**WORK REQUEST:** Where in the entries below does "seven" appear? Copy every line that has it.

BEGIN DATA TO EXAMINE

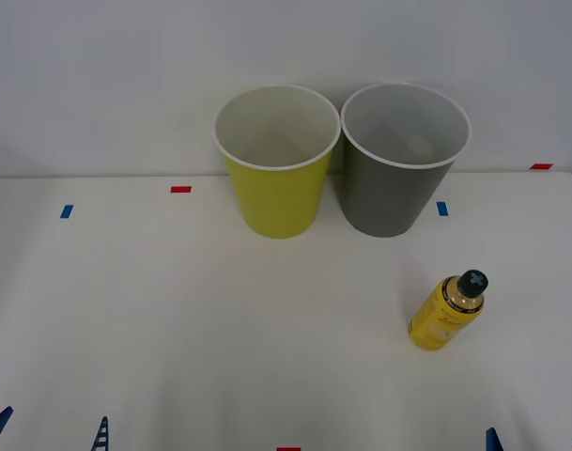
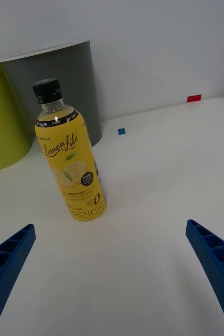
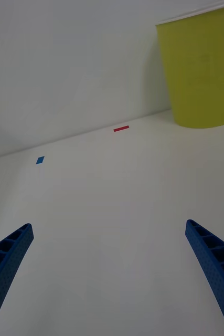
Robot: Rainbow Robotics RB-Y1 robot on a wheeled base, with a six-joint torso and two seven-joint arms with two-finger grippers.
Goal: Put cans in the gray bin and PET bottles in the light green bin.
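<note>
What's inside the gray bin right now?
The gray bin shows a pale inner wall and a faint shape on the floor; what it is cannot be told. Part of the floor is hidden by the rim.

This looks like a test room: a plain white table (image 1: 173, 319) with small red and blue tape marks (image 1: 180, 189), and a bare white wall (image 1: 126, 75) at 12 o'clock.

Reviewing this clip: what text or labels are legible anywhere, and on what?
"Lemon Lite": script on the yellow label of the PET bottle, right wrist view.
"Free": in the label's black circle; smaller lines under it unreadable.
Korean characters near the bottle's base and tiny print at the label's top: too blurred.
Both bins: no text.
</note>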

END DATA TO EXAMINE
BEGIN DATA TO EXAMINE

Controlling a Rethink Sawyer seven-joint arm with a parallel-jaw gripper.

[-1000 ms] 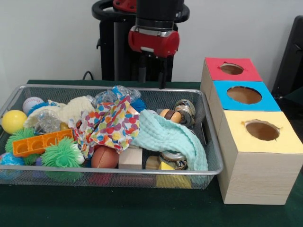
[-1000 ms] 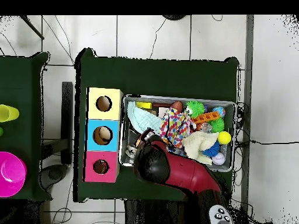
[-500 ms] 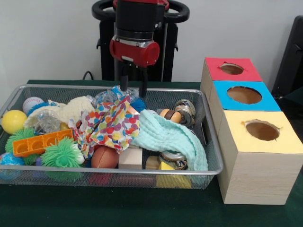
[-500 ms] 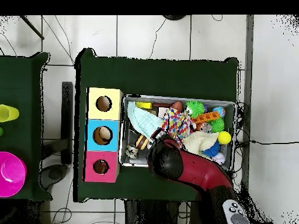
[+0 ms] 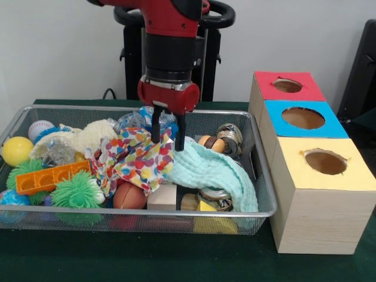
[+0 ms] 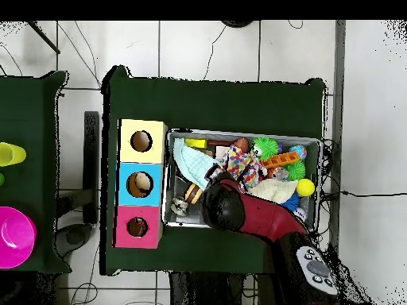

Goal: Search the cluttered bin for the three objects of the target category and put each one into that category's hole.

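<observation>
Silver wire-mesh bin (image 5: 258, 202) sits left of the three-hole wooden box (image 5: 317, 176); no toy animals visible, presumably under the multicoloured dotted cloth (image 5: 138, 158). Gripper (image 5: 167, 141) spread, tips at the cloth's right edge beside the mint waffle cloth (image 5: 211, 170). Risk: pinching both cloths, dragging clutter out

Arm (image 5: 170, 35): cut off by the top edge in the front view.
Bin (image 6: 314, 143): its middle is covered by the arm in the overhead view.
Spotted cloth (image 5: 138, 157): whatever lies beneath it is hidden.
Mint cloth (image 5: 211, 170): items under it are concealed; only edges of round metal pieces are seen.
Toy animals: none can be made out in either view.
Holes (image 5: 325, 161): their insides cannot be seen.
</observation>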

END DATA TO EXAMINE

**EXERCISE ANSWER:**
Robot: Rainbow Robotics RB-Y1 robot on a wheeled base, with a six-joint torso and two seven-joint arms with two-finger grippers.
Controlling a Rethink Sawyer seven-joint arm with a parallel-jaw gripper.

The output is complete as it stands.